Fleischer Friday: Minnie the Moocher
The Fleischers’ first collaboration with Cab Calloway takes his most famous song and turns it into the vehicle that first makes Betty Boop a star.
This cartoon can be viewed as a sort of origin story for Betty- Boop Begins, if you will. In other cartoons we see her as an adult with her own place in the big city, but here she’s a teenage girl, living unhappily with her immigrant parents in a suburban house. They’re mean to her for refusing to eat her hasenpfeffer (which Wikipedia tells me is a rabbit stew thickened with the animal’s blood, so what American kid could blame her?), so she runs away with Bimbo. We don’t know what her previous fights with her parents were about, but we can assume her continual association with an anthropomorphic dog (who migh be her boyfriend) has probably come up.
Things get really crazy when they set out on the road, though. Taking refuge in a cave, they’re accosted by the ghost of a walrus who sings in Cab Calloway’s voice, along with an assortment of ghosts, cats, and witches. I don’t know why Calloway is a walrus, and I really wish I did. There weren’t a ton of people clamoring to interview animators in the early 1930′s, and there’s no record of anyone asking about that choice. Did somebody just think it would look cool? Did they ask Calloway what animal he’d like to be? Did his flailing dance remind someone of flippers?

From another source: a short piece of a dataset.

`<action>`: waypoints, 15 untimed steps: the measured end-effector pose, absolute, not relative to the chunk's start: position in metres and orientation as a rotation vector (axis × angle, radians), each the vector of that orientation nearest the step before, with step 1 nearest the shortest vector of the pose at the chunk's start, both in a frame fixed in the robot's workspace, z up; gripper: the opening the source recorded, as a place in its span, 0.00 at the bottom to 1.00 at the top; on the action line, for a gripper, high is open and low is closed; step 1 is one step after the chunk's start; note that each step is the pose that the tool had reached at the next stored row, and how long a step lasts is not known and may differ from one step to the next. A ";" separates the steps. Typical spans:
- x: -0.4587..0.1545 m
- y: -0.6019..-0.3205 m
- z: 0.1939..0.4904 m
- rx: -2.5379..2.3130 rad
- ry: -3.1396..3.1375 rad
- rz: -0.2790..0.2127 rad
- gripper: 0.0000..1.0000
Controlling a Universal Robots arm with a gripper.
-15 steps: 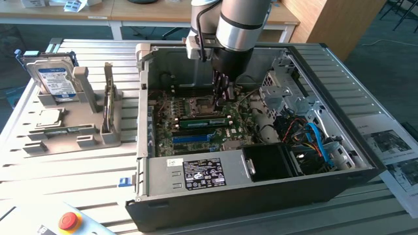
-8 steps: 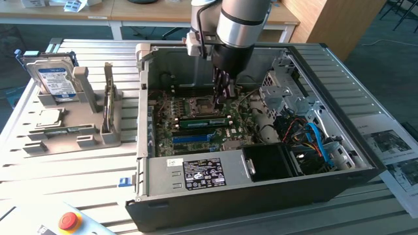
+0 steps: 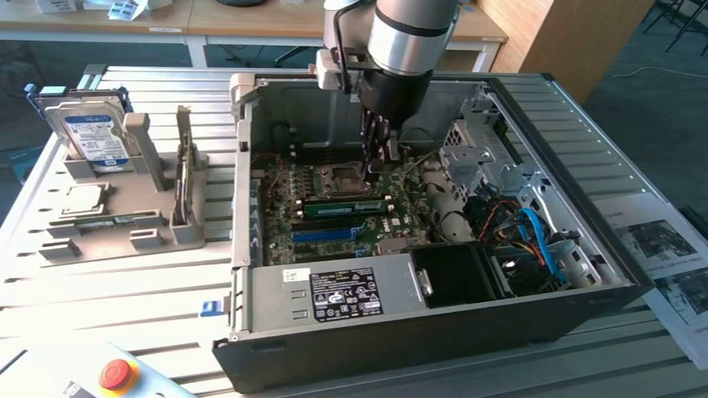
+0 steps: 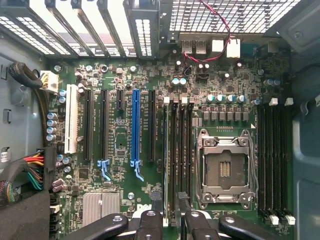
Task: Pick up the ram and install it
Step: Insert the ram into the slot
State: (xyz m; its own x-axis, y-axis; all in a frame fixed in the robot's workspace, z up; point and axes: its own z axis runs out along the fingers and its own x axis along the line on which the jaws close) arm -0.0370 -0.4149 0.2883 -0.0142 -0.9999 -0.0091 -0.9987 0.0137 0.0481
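Gripper (image 3: 376, 166) over the motherboard (image 3: 321, 236) inside the case (image 3: 443, 332) — 1 ram (image 3: 184, 157) in the rack (image 3: 111, 232), exterior view's left.

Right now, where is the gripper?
In the exterior view the gripper hangs inside the open computer case, over the green memory stick, just to the exterior view's right of the processor socket.

I work in a robotics lab or test workshop: an opened desktop computer case (image 3: 443, 332) sits on my slatted aluminium bench (image 3: 111, 298), with a grey parts fixture (image 3: 122, 224) holding a hard drive (image 3: 94, 137) at nine o'clock from it, a red emergency-stop button (image 3: 116, 373) at eight o'clock, printed sheets (image 3: 664, 249) at three o'clock, and office desks (image 3: 221, 21) at eleven
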 end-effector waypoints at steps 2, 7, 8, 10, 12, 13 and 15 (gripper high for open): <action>-0.037 -0.415 0.288 2.186 -2.217 -0.063 0.25; -0.037 -0.415 0.291 2.186 -2.217 -0.063 0.25; -0.037 -0.415 0.292 2.186 -2.217 -0.063 0.25; -0.037 -0.415 0.295 2.186 -2.217 -0.063 0.25; -0.037 -0.415 0.298 2.186 -2.217 -0.063 0.25; -0.037 -0.415 0.299 2.186 -2.217 -0.063 0.25; -0.037 -0.415 0.302 2.186 -2.217 -0.063 0.25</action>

One of my favorite things about this cartoon is how easily the use of the song can be read two different ways, depending on your level of understanding of Jazz Age slang. “Minnie the Moocher” is about a girl who gets mixed up in drugs, and ends up living out her life in an opium den, hallucinating that she’s the consort of the King of Sweden. But if you’re unfamiliar with phrases like “kick the gong around,” it just sounds like nonsense. So to anyone who’s clued in, this is a cartoon about a girl who runs aways from home, hears a cautionary tale from some scary characters about what happens to girls out on the streets, and runs back to her parents, scared straight. To anyone not in the know, on the other hand, it’s a cartoon about a girl who runs away, encounters some spooky ghosts who sing a nonsense song, and runs back to her parents to hide. Either version works, but there’s an extra layer of meaning for those who were hip enough to follow it (or, for today’s viewers, for those of us who are big enough nerds to be fluent in hipster slang from 80 years ago).